**Exercise goal:**
The answer must be an exact copy of the records below, with every picture left out.

**Data shown:**
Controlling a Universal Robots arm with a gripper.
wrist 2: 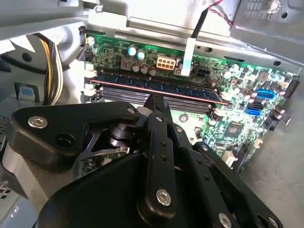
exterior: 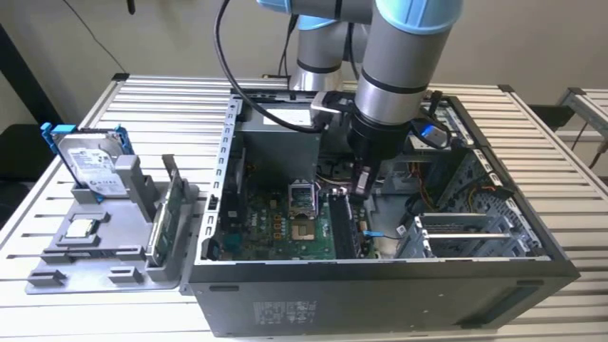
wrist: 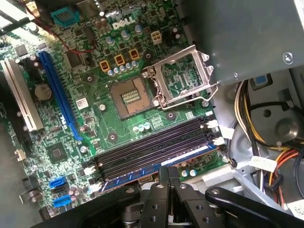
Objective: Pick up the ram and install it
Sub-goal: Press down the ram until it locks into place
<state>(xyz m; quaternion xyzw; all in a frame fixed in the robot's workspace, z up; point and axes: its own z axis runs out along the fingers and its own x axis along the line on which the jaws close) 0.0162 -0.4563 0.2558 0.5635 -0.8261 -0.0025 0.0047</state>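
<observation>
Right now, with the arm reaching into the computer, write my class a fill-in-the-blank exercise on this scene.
1. The gripper hangs inside the open computer ____.
2. The ram lies along a slot on the green ____.
3. The hard drive in its blue frame stands in a grey holder on the exterior view's ____.
Missing words: case; motherboard; left.

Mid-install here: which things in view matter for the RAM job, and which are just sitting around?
In play:
- ram, lying in the slots
- end effector, just above it
- memory slots
- motherboard

Bystanders:
- hard drive in the holder
- green card upright beside it
- CPU socket
</observation>
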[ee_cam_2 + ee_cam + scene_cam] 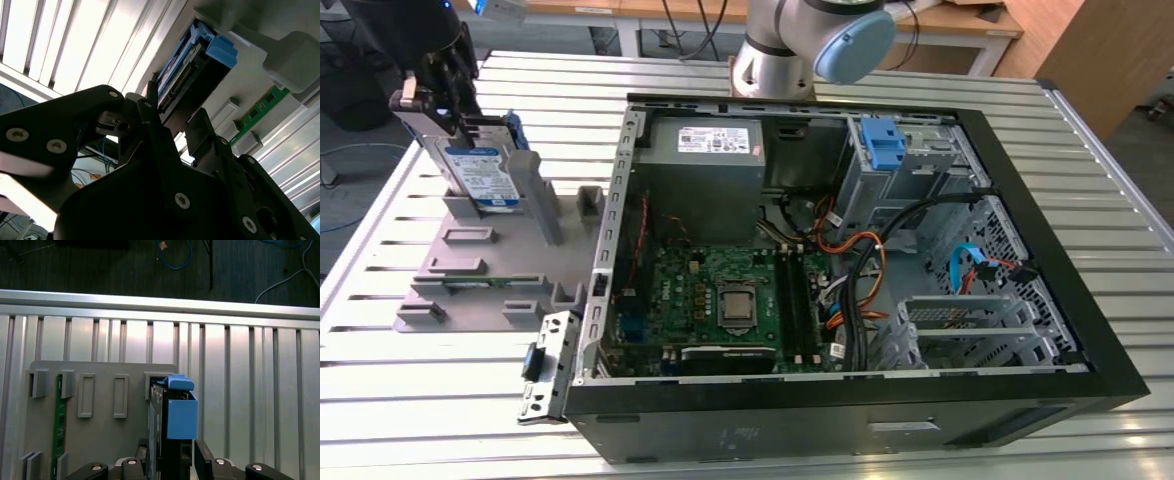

**Your response:**
Controlling a Universal Robots arm with a gripper.
wrist 2: 
exterior: 
wrist: 
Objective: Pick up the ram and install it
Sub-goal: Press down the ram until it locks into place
<state>(xyz m; quaternion xyzw; all in a frame fixed in the robot's workspace, z up; point and axes: its own z axis runs out along the fingers and its own x axis along the line on which the jaws close) 0.0162 -0.4563 0.2558 0.5635 -0.8261 -0.0025 0.0047</state>
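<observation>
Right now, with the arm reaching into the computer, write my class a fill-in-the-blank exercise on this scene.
1. The gripper hangs inside the open computer ____.
2. The ram lies along a slot on the green ____.
3. The hard drive in its blue frame stands in a grey holder on the exterior view's ____.
Missing words: case; motherboard; left.

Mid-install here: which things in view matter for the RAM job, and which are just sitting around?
In play:
- ram, lying in the slots
- end effector, just above it
- memory slots
- motherboard

Bystanders:
- hard drive in the holder
- green card upright beside it
- CPU socket
</observation>
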[ee_cam_2 + ee_cam + scene_cam] 

This output is complete, and the exercise is done.